Wednesday, June 18, 2008

Vacation Practice Tips

For many, the summer months are great opportunities for focusing on non-academics (like piano!), but it is also a great time for vacationing. In order to make returning to lessons in the fall a successful and happy event, there are a few things you can do AWAY from the piano that will help to keep your hand in, so to speak.

1. Guessing Games - You play something for your child using the body staff without humming and he guesses what Suzuki Book 1 piece it is (this is also good for stretching on long car rides). You can do the same thing with fingers - if you pretend to play something, your child guesses what it must be based on the fingers that you used. You can do the same thing with clapping rhythms based on the Suzuki pieces.

2. Listening - listen to the CD! Put it on your ipod! Sing the music! When listening to other music, encourage your child to label piano,forte, instruments, repeats and echos. Have your child close his eyes and play the listening game (listening for nature, traffic, etc.... now can you hear Honeybee?). This is also good for getting a little peace and quiet on vacation. :)

3. Visualization - have your child close his eyes and picture two black notes or treble G, or the beginning of Little Playmates (etc) in his mind. (this is good before naps!)

4. Finger exercises and coordination - Ask me about these! However, you can have your child play pieces on his lap, a table, etc. (On vacations, this is good for the fidgets or siblings that can’t keep their hands to themselves.)

Enjoy your travels!

Monday, June 16, 2008

Listening to the Suzuki CD

As with any new venture, it was easy to listen to the Suzuki CD when your child first started taking lessons. However, now, more than ever, listening to the CD is going to make a difference:

1. Your child is now learning music quicker, so familiarity with the melodies will help.

2. We are still, and always working on ear training, and want to create a good model of playing in your child’s ear.

3. Learning new pieces in lesson will be easier (I don’t teach notes).

4. The Suzuki Method is based on the mother-tongue approach and that will only work if you are playing the CD!

To have this be successful, you need not sit down and actively listen - merely playing the music in the background will do. Do this daily (you may skip the Twinkles) - it only takes fifteen minutes!

Thursday, June 5, 2008

Summer Class Only - Musical Time Machine!
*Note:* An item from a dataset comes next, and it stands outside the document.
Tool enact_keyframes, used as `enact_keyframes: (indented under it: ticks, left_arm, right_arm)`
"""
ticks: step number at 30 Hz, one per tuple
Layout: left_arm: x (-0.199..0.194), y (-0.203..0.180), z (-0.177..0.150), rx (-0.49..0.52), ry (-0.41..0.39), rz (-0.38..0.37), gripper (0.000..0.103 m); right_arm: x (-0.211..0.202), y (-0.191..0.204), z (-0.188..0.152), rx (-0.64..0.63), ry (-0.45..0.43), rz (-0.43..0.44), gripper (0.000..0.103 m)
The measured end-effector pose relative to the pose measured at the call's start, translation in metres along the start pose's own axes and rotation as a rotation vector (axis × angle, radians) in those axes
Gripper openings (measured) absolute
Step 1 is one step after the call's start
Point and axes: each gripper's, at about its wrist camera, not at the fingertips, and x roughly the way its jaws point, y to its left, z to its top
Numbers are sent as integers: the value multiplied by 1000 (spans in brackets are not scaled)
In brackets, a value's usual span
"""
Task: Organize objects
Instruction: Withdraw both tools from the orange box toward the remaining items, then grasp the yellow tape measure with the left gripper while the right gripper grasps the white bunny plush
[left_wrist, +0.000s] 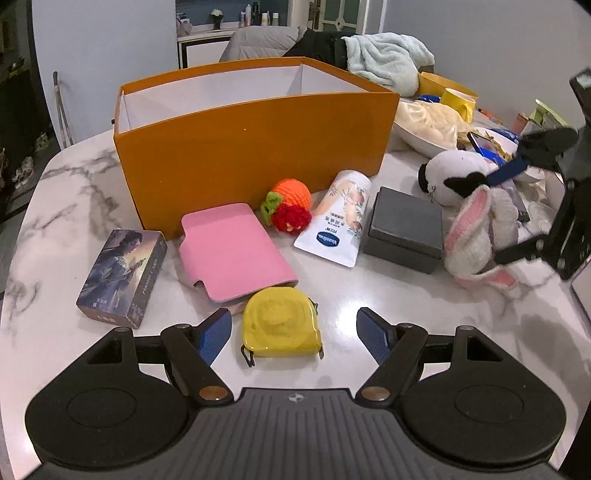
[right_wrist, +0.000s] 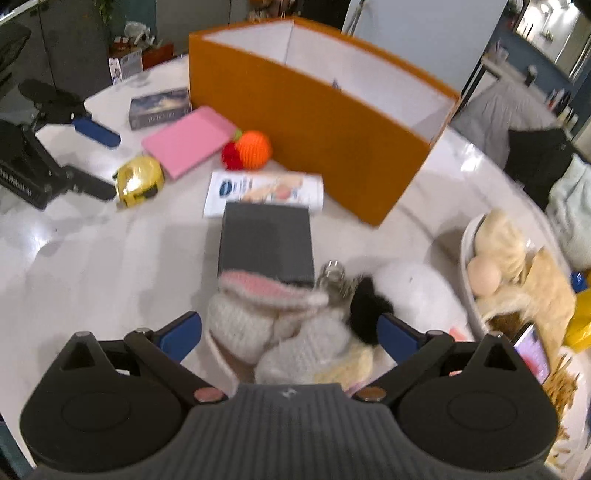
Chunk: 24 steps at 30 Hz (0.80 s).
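Note:
An open orange box (left_wrist: 251, 147) stands on the marble table (left_wrist: 74, 192). In front of it lie a card box (left_wrist: 122, 273), a pink case (left_wrist: 232, 251), a crochet orange fruit (left_wrist: 291, 194), a white tube (left_wrist: 340, 218) and a dark grey box (left_wrist: 404, 229). My left gripper (left_wrist: 292, 315) is open, low over the table, with a yellow tape measure (left_wrist: 280, 325) between its fingers and untouched. My right gripper (right_wrist: 290, 326) is open and straddles a white-and-pink knitted bunny (right_wrist: 251, 325). Beside the bunny lies a white plush with a black ear (right_wrist: 417, 291).
At the right, a white bowl (right_wrist: 467, 251) holds cream cloth. A phone (right_wrist: 532, 354) and scattered snacks lie near it. A yellow mug (left_wrist: 458, 101) and a pale blue towel (left_wrist: 388, 59) sit behind the box. The table edge curves close on the left.

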Motion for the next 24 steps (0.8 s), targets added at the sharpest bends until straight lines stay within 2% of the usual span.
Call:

Starting Saturday, July 12, I will be offering a Music History class at Sherwood Conservatory on South Michigan Avenue. Pianists with basic music reading skills and at least one year of individual piano lessons will be entering a musical time machine and exploring different time periods in music such as Baroque, Classical, Romantic and Modern. Students will learn how to apply the musical ideas from class to the piano pieces they are working on in lessons. For more information about the class contact me, and for enrollment information, contact Sherwood at (312) 427-6267.

Wednesday, June 4, 2008

Taking Notes in Lessons - Suzuki Parents

One of the best things you can do for your child’s piano experience, especially for the young beginner, is to take notes in lessons. I believe strongly in this for many reasons:

1. What needs to be worked on in every piece changes almost every week. There is always something slightly new.
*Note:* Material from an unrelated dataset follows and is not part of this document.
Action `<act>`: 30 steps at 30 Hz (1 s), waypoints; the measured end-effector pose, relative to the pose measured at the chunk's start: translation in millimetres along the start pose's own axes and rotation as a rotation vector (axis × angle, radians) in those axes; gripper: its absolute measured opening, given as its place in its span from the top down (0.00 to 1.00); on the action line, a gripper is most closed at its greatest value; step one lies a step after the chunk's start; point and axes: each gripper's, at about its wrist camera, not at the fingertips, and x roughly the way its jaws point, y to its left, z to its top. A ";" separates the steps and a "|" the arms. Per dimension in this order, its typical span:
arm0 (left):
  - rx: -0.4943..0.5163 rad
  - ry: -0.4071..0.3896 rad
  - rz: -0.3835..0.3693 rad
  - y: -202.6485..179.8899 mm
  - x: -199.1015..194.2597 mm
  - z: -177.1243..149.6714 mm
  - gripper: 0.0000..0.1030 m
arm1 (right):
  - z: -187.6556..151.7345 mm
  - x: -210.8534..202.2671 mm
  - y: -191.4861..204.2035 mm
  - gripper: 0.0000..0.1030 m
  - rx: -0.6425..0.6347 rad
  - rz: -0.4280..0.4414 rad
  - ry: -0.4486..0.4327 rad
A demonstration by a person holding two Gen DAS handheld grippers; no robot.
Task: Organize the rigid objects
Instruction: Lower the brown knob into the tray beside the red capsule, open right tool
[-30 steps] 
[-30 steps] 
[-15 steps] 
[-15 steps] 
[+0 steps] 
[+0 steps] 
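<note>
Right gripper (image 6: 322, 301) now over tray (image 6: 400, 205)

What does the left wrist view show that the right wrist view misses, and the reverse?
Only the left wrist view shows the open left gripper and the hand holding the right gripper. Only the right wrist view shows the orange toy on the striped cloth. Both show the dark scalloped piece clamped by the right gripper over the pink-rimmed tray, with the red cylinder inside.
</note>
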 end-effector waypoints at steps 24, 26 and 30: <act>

2. Practice at home needs to follow the same structure as the lesson and taking notes can make that a lot easier and worthwhile.

3. Your child is not going to remember every new item taught to him/her in lesson, nor will he remember the order of practice.

4. Many parents like to take notes to remind themselves that there WAS a lesson that week! I keep track, but you might like to as well.

5. When on vacation or during the summer hiatus from lessons, you might like something to reference to make sure that your child keeps making progress.

6. If you are not the parent that practices with your child, but you are bringing him/her to lessons, you need to provide a clear structure for your spouse for practicing at home.

A Well-Rounded Musician

Besides regular practice, taking piano lessons, and performing, listening to other musicians is important for your child to develop appreciation of music and a sense of what he or she really likes. Our role models are not only sports figures, so check here weekly for musical events around Chicago that are appropriate for you and your child to attend. You will also find here news about upcoming classes, music education and practice tips to make piano lessons more productive and enjoyable for you and your child!

* The Chicago Blues Festival starts tomorrow, Thursday, June 5th! It is finally warm, and this is a great way to celebrate summer music!
* Ralph’s World Kids Concert at Ravinia, Saturday, June 7th.
* Lauren Upshaw’s Suzuki Book 1 Recital will be held at Sherwood Conservatory, Saturday, June 21 at 4:30pm.